• Required work
Across the listing that follows, work out how many lines carry the string "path". Provide that number and nothing else.

··· Input records

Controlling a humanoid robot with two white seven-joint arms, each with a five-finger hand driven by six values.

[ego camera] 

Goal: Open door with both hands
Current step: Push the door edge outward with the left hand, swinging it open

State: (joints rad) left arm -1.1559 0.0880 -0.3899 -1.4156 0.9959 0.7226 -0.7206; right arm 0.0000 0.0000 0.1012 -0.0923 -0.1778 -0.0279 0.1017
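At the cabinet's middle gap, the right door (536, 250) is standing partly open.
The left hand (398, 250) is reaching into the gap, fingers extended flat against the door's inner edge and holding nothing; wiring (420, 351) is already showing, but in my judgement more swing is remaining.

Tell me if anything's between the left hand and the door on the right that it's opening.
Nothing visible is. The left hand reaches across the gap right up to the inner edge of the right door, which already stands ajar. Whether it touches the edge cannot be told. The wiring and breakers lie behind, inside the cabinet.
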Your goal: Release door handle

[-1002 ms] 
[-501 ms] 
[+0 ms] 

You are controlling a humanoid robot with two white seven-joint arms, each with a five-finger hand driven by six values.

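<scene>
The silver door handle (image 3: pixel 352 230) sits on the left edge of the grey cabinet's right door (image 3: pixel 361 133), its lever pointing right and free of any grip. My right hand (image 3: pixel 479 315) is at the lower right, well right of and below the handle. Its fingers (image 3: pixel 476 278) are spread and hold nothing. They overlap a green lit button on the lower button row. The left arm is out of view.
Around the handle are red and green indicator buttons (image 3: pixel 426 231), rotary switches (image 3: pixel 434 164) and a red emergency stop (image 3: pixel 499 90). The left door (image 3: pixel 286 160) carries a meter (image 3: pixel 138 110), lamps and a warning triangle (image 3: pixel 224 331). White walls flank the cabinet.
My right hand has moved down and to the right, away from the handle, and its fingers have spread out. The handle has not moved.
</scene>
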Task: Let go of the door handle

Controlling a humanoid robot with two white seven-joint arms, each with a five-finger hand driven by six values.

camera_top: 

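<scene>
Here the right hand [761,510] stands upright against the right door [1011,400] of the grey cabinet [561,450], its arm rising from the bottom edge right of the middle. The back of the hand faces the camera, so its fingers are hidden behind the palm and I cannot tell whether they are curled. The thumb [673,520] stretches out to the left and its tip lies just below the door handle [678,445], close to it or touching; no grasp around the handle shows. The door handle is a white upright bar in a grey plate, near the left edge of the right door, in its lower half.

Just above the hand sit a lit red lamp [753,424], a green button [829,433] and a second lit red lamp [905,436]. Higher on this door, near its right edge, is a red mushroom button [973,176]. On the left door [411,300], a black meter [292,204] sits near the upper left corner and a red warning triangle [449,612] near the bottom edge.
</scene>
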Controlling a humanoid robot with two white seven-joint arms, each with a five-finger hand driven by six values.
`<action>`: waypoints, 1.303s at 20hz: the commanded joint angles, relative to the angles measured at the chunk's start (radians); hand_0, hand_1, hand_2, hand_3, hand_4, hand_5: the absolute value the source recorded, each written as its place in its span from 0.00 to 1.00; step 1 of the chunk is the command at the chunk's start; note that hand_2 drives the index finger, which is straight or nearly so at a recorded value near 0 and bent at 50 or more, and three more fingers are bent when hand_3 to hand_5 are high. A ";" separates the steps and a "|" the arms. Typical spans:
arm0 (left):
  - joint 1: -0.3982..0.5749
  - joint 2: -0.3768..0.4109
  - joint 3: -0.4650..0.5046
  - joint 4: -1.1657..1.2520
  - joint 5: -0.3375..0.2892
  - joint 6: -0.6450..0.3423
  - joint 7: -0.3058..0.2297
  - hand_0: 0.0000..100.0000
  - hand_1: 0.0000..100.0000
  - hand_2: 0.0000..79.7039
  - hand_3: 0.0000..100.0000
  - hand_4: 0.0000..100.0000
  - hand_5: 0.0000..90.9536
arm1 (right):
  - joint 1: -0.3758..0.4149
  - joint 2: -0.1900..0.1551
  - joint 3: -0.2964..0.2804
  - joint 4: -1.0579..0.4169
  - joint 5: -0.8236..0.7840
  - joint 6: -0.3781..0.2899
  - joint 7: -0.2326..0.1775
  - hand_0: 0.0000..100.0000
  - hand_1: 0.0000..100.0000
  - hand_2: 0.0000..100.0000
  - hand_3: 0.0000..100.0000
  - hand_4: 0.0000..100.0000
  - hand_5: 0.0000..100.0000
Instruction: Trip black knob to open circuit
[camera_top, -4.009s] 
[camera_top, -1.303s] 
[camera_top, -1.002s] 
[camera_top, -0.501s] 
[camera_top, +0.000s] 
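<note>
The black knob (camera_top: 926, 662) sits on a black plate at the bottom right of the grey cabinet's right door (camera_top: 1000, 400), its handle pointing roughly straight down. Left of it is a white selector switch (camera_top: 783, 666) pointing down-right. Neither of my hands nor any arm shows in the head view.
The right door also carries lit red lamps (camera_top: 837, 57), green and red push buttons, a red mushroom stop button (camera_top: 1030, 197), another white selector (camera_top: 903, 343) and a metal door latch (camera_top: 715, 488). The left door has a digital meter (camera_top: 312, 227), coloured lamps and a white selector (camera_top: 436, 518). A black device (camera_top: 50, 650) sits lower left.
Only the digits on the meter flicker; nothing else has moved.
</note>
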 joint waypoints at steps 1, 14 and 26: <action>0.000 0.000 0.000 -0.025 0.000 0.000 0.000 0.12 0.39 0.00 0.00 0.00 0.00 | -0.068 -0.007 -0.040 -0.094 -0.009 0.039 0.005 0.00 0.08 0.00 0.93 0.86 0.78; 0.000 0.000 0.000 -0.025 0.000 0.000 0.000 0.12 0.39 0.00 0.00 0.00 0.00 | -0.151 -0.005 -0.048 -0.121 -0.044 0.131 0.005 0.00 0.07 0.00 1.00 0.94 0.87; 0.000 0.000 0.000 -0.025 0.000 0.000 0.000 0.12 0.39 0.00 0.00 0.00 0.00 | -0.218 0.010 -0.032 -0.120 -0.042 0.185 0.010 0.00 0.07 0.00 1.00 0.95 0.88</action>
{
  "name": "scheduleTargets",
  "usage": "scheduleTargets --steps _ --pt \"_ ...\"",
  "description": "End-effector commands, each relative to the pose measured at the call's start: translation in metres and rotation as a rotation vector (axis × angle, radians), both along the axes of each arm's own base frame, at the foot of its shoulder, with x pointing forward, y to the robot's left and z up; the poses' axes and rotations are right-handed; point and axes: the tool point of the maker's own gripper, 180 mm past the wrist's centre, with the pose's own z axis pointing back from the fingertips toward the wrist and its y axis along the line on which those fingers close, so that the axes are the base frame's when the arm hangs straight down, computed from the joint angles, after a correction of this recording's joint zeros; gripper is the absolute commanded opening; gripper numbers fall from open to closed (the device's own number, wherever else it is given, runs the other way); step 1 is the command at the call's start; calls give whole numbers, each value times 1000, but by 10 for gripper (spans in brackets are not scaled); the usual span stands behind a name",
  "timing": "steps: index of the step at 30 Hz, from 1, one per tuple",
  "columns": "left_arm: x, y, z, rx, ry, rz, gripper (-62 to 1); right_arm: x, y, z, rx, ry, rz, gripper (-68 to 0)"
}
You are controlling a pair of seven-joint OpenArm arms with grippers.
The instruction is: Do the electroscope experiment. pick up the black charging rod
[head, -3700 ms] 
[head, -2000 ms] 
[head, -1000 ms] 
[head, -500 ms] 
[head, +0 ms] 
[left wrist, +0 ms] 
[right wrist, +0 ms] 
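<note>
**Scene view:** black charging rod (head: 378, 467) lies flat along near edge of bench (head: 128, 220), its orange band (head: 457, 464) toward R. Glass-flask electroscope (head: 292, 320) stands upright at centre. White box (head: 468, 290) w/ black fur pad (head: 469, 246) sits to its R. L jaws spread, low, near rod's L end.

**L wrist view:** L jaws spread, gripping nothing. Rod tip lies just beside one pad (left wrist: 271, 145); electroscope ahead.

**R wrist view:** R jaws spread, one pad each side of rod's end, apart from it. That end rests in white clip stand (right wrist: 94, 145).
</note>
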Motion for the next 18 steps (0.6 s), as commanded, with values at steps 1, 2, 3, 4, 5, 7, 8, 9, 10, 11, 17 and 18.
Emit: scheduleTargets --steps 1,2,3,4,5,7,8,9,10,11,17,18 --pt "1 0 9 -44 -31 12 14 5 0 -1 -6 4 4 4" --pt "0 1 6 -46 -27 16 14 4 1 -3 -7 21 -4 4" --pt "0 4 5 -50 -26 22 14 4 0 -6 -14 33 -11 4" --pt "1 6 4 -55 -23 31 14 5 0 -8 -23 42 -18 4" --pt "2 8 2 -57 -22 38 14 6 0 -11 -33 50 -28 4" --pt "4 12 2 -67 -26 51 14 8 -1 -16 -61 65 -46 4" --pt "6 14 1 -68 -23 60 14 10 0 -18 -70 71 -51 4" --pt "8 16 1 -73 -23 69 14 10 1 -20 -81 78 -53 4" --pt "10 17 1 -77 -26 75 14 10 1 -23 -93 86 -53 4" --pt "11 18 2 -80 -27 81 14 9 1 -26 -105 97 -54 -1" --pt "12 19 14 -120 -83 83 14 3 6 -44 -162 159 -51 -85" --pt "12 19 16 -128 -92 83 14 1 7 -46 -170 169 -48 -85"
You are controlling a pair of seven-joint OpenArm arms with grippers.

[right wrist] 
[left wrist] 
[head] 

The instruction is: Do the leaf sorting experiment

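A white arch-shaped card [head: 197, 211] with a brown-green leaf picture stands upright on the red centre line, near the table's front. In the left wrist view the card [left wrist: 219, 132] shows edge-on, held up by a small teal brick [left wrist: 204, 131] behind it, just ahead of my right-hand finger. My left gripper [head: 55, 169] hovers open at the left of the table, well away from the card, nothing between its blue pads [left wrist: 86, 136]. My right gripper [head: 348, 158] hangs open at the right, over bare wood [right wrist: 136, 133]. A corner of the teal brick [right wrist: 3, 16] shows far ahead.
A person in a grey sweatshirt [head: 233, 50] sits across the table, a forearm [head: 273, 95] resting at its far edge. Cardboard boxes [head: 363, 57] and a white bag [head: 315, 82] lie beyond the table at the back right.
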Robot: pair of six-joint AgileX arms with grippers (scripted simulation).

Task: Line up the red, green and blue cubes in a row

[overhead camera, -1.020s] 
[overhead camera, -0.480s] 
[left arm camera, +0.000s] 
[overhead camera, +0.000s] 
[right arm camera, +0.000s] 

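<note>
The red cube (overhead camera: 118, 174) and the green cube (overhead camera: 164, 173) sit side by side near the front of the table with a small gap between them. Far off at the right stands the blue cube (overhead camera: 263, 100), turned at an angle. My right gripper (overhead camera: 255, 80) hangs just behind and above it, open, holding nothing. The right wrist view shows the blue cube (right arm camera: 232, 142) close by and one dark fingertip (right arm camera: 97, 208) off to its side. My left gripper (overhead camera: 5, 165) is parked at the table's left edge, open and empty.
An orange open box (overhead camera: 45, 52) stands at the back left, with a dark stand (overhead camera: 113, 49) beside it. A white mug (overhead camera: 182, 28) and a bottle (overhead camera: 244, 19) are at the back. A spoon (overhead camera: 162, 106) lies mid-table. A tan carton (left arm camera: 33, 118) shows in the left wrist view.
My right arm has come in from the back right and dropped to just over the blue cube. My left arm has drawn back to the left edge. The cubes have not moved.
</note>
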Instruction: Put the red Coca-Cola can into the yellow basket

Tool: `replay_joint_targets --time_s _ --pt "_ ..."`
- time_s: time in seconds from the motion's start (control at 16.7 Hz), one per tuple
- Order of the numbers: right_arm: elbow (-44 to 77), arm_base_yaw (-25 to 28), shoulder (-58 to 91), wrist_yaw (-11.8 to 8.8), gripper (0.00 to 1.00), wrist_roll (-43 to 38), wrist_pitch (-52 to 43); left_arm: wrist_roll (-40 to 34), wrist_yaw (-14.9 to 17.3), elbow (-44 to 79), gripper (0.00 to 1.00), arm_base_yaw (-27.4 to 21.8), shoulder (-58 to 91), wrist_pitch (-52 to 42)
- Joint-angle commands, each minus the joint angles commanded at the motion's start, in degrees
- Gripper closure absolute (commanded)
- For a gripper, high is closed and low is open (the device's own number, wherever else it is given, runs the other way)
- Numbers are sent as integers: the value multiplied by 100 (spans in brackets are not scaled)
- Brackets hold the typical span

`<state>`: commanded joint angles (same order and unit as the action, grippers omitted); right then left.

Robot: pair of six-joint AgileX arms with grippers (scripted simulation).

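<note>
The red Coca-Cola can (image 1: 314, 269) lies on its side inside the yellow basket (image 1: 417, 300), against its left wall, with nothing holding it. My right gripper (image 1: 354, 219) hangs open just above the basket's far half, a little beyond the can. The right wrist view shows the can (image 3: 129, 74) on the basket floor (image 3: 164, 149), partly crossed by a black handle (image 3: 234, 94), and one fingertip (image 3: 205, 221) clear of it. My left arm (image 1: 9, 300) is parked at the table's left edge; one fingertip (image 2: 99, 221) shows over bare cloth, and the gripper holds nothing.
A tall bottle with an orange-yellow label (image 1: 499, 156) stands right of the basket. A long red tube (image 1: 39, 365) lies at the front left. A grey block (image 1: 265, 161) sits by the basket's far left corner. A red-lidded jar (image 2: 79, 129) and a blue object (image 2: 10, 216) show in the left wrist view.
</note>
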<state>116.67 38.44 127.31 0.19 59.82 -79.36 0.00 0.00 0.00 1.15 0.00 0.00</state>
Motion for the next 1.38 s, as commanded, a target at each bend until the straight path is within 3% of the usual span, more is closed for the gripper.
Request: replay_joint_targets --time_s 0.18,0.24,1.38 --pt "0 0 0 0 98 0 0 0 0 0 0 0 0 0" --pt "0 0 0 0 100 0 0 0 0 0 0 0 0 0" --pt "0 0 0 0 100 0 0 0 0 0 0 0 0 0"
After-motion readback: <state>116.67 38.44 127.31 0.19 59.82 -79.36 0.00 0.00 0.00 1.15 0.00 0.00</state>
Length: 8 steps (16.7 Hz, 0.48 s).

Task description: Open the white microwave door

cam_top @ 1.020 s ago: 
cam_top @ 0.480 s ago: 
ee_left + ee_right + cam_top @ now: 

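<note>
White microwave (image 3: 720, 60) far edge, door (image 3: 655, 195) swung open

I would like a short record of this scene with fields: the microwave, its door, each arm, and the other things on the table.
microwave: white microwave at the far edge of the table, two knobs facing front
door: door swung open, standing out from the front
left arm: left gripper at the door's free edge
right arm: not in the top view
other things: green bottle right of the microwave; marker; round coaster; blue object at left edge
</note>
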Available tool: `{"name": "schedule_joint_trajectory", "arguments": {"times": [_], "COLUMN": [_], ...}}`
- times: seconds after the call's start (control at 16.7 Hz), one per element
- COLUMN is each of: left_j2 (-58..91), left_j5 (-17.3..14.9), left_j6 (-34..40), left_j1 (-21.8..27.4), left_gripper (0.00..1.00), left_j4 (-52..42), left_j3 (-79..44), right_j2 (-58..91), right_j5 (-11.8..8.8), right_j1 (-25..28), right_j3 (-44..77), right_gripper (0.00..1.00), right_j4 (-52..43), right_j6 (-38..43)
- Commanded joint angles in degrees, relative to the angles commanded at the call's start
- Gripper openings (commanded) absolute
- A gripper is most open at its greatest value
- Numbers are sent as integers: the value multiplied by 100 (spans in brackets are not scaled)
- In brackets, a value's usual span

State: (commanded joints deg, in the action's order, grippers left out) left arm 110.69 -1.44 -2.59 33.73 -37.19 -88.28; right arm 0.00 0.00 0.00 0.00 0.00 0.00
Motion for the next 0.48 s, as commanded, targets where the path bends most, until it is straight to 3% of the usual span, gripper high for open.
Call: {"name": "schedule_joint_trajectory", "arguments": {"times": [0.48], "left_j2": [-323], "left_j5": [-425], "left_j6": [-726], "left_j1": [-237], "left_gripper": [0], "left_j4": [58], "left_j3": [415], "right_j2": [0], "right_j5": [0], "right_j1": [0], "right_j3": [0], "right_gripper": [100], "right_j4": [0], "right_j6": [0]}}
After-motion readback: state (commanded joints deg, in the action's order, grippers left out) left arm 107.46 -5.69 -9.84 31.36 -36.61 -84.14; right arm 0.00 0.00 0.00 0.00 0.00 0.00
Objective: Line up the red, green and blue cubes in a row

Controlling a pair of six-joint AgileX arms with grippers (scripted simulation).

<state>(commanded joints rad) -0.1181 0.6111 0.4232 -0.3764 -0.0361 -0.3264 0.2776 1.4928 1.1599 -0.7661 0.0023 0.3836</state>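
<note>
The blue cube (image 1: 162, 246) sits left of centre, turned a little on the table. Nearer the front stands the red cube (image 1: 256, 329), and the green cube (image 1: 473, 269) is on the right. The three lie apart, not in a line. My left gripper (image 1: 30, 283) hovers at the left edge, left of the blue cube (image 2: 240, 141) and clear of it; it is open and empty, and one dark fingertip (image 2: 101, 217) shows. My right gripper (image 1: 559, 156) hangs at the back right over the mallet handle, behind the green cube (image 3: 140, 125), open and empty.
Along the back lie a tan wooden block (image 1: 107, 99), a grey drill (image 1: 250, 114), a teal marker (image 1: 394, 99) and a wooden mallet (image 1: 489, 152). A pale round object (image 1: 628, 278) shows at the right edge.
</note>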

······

• Exercise answer
2